Ecole de St Alexandre

Classe de Mme Paniagua : CP / CE1

2, 9 et 16 mars 2010

Nous avons beaucoup joué avec les mots et leur musique, leur rythme, …

Puis, au cœur de la classe, 3 groupes ont œuvré à confectionner 3 grands dés :

– le dé des personnages (sur chaque face un élève a collé un personnage qu’il a choisi dans un catalogue)

– le dé des lieux  (sur chaque face un élève a collé un lieu  qu’il a choisi dans un catalogue)

– le dé des mots (6 mots ont été tirés au sort).

2 par 2, les élèves sont venus lancer les dés … Ils ont pu ainsi nommer le personnage tiré au dé, et créer une histoire à partir de ces éléments. Par petites étapes, tous ensemble nous avons écouté les histoires et travaillé à les enrichir, avant que chacun ne reparte continuer son histoire. Maintenant, nos histoires sont là, affinées par Marie Noël Esnault. Et bientôt nous les illustrerons avec Elsa Huet.

Pierrot / crescendo

Pierrot est dans son jardin. C’est l’après midi, il se rend à l’école de musique pour son cours.

Le chef d’orchestre dit : « Crescendo ! », et la musique augmente !

Pierrot parvient à danser, mais pas à chanter. Il s’emmêle les pinceaux. Il tombe !

Vite, le chef d’orchestre dit : « decrescendo ! » !

Pierrot est dans son jardin. C’est l’après midi, il se rend à l’école de musique pour son cours.

Le chef d’orchestre dit : « Crescendo ! », et la musique augmente !

Pierrot parvient à danser, mais pas à chanter. Il s’emmêle les pinceaux. Il tombe !

Vite, le chef d’orchestre dit : « diminuendo ! » !

Lucas et Gaël

Morine / crescendo

Morine visite un grand château. L’envie lui vient de chanter, bien fort et crescendo. C’est alors que tout se met à danser. Les lumières clignotent, le lit se soulève, les armoires s’ouvrent, le grand miroir se casse …

Morine est très inquiète. « Ohlala ! … » dit-elle en s’enfuyant à toutes jambes !

Lucas et Diego

La reine du zap / baladeur

Lola se ballade avec Julie.

Elle boit son café à 7h.

Elle se promène avec son mari à 7h30.

Elle joue du piano à 8h.

Elle repart se promener dans la forêt à 8h30.

Elle va à l’école à 9h.

Elle fait de la pâtisserie à 9h30.

Elle fait de la musique et de la danse à 10h.

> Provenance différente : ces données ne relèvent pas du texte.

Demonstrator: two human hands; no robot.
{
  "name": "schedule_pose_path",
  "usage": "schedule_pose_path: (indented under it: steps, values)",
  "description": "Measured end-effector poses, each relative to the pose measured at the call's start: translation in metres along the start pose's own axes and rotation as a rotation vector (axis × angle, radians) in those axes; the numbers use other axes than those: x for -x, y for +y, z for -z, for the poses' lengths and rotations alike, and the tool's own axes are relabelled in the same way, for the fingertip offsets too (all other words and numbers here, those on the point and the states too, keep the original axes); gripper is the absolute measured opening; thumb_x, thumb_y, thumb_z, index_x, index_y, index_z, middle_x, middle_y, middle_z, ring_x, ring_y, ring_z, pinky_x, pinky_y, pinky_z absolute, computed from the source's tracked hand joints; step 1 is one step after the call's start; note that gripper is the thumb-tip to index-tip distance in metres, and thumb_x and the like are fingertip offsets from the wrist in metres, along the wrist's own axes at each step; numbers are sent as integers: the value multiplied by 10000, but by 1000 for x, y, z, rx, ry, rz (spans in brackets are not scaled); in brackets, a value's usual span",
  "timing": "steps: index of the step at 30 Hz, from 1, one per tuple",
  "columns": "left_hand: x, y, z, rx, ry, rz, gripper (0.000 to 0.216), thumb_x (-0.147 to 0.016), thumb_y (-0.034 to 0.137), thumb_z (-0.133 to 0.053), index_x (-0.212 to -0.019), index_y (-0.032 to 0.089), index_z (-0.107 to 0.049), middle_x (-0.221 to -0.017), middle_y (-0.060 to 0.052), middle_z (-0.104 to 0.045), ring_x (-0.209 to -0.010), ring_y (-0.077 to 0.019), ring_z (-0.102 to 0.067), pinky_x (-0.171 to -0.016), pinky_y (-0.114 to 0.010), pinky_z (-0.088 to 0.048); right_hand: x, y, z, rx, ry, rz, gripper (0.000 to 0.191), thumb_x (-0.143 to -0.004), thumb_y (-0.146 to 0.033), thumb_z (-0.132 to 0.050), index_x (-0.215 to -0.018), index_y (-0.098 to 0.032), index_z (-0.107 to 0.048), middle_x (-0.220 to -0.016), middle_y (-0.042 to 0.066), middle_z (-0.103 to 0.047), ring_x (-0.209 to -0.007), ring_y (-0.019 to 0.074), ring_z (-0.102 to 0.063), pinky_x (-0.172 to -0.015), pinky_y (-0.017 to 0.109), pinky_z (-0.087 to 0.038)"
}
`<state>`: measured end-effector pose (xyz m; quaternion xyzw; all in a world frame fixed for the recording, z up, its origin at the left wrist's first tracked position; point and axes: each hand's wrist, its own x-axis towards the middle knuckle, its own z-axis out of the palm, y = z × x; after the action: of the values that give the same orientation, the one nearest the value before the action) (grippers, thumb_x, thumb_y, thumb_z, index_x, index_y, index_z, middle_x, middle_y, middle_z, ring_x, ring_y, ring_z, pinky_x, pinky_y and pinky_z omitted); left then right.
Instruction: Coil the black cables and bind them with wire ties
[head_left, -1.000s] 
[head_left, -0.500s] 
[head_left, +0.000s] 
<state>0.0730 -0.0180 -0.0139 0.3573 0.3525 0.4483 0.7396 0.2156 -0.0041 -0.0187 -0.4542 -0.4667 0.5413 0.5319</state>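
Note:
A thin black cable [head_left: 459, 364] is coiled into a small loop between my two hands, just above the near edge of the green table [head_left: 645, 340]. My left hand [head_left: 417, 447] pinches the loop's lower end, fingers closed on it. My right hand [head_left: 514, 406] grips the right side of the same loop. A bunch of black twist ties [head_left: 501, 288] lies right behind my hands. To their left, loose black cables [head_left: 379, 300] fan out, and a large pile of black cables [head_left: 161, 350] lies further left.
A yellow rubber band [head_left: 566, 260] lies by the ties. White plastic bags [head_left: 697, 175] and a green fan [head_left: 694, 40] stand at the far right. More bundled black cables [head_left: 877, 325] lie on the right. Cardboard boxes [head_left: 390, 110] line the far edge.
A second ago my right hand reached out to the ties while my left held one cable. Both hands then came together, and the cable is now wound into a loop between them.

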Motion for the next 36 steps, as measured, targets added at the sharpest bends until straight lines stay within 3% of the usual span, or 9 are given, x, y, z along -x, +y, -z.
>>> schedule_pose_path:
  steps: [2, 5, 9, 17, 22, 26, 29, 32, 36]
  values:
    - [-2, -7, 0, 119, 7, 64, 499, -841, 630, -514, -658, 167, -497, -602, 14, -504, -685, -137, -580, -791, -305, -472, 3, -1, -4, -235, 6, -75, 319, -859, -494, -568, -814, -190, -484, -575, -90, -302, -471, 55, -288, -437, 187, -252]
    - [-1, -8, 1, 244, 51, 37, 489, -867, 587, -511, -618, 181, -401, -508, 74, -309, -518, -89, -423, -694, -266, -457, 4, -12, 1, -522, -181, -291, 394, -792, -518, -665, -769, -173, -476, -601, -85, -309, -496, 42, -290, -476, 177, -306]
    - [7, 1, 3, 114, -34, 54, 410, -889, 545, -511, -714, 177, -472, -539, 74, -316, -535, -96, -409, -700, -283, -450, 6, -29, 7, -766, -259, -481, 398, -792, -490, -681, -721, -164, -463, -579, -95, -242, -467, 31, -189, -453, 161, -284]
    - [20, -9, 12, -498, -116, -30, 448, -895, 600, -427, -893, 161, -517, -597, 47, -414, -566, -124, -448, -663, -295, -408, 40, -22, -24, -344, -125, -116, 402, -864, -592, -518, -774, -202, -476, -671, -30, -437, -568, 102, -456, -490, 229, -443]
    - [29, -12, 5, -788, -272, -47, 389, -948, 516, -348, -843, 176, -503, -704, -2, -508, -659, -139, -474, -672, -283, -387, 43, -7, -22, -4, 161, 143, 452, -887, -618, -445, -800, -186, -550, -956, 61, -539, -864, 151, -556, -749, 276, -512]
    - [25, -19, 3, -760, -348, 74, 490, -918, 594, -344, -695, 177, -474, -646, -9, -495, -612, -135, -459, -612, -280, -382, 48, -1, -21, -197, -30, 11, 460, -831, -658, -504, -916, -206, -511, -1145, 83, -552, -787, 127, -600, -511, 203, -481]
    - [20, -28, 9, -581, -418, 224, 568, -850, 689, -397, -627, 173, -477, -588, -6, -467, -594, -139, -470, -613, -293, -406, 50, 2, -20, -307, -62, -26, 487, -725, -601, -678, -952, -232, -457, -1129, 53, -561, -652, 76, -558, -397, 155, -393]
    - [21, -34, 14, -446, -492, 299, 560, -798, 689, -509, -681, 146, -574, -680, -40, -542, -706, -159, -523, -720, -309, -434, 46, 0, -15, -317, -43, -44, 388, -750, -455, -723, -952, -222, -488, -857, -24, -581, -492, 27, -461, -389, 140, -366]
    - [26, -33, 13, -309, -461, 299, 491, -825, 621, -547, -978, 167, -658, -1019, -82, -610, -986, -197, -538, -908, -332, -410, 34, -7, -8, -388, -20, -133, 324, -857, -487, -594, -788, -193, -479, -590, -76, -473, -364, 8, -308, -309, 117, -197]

Elle caresse son chat à 10h30.

Elle visite un château à 11h

Et se fait attaquer par le fantôme à 11h30.

Naïs et Roxane

Madame/ galère

Madame galère dans son fauteuil car il bouge beaucoup ! Il bouge beaucoup car il est mal placé.

« – Tu me fais mal ! dit le fauteuil

– Qui a parlé ? dit madame.

– C’est moi !

– Qui cela, moi, il n’y a personne !

– Aïe !

– c’est qui ?

– C’est moi, le fauteuil !

– Le fauteuil ! Mais, …

– …

– Mais où ont tes yeux, ton nez, ta bouche ?

– …

– Désolée, mais tu es fait pour cela

Elle décide d’aller se coucher tranquillement.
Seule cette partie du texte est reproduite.